Gemeinschaft Acryl auf Leinwand von Kerstin Schulze Diekhoff

Die Bilder von Kerstin Schulze Dieckhoff verfügen gleichermaßen über Harmonie und Energie und führen den Betrachter Dank ihrer Ausgewogenheit und suggestiven Kraft in die Tiefe. Besuchern, die sich auf das Angebot einlassen, bietet sich ein meditatives Erlebnis.

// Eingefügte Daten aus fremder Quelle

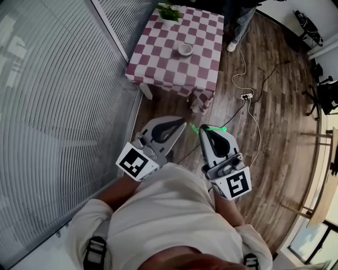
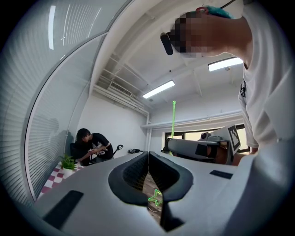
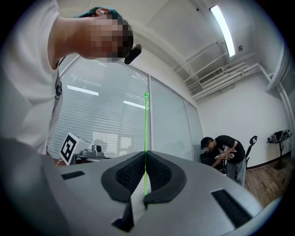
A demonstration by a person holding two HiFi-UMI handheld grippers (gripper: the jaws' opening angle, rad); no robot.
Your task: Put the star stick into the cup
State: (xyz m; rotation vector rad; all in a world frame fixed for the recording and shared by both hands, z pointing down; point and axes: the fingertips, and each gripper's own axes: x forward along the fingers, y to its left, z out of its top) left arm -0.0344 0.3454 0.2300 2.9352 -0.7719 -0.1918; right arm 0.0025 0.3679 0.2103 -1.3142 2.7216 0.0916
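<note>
Green shows thinly here; the star stick (image 3: 146, 138) is only a bright line in the right gripper view, rising straight out of the right claw (image 3: 145, 154), its top end fading against the window blinds (image 3: 106, 120); part of its lower run is hidden behind the black pads (image 3: 129, 173). That claw is clamped on it, jaws together, with the stick pinched in the seam. In the head view the stick lies crosswise over the claw's nose, mostly a faint streak; the star (image 1: 194, 128) sits just off the claw's left side, between the two claws. The left claw (image 2: 148, 154) has its tips pressed together with nothing between them; the star peeps through the gap behind those tips, against the wooden floor (image 1: 274, 137); whether it touches that claw cannot be told. Both claws sit close to the person's chest, with the arms cut off by the white shirt (image 1: 169, 211). The cup (image 1: 185, 50), small, white and hard to make out, stands on the checked desk (image 1: 158, 58), well apart from both claws and near a potted plant (image 1: 169, 13); a second person (image 1: 240, 21) beyond the desk is cut off at the legs.
</note>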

Obschon die Konturen der Farbflächen, stilisierter Figuren und Motive klar umrissen sind, entbehren die Übergänge jeglicher Schärfe. Das Leben in seinen Facetten und unterschiedlichen Aspekten von Geburt, Wandel, Achtsamkeit, dem „Hier und Jetzt“ findet seinen Niederschlag in den Liedtexten und eine Reflektion in den Bildern. Die Interpretationen der Künstlerin sind zumeist in intensiver doch sensibler Farbsprache angelegt. Dabei verwendet Kerstin Schulze Dieckhoff Gouache, Acryl oder Wandfarbe und ergänzt die Arbeiten mit Sand, Masken oder Blättern - „je nachdem, was das Bild benötigt“. Labyrinthe als Sinnbild des Lebensweges, Engel, stilisierte Figuren sowie Spiralmotive und Hände tauchen mehrfach dabei auf.
Bei der vierteiligen Arbeit „Gemeinschaft“ verschmelzen die Naturtöne durch die vereinfachte Darstellung von Figuren zu einem Gefühl von Zuwendung und Versöhnung. Die anonymisierten Menschen werden in unterschiedlichen Haltungen gezeigt: eine Mutter, die ein Kind auf den Arm trägt oder ein Paar, das einander umarmt. Die Gesten einzelner Figuren überbrücken die durch die Hängung entstandene Kluft zwischen ihnen. Das Aufeinander bezogen sein über eine reale Distanz hinweg hat bei diesem Bild in doppelter Hinsicht etwas Verbindendes.
Das Werk „Wandel“ entstand zu den Zeilen „Willkommen im Licht, lass Altes vergehen, lass Neues entstehen“. Hierbei zeigt sich die Bildoberfläche nicht geschlossen. Durch aufbrechende Flächen hindurch werden Überlagerungen und tiefere Schichten sichtbar, so als ob sich das Neue gerade machtvoll und unaufhaltsam aus dem Alten heraus ankündigt. Ein schemenhaft skizzierter Schutzengel sowie zwei sich frei bewegende Figuren und eine Spirale künden von der Freiheit, die mit dem Weiterentwicklungsprozess verbunden ist.
Die Ausstellung dauert bis zum 24. Oktober. Die Arbeiten sind: samstags und sonntags von 11 bis 18 Uhr zu sehen. Zur Finissage am 24. Oktober bietet Kerstin Schulze Dieckhoff um 17 Uhr die Möglichkeit, mit ihr gemeinsam die Lieder zu den Bildern zu singen. Der Eintritt ist frei.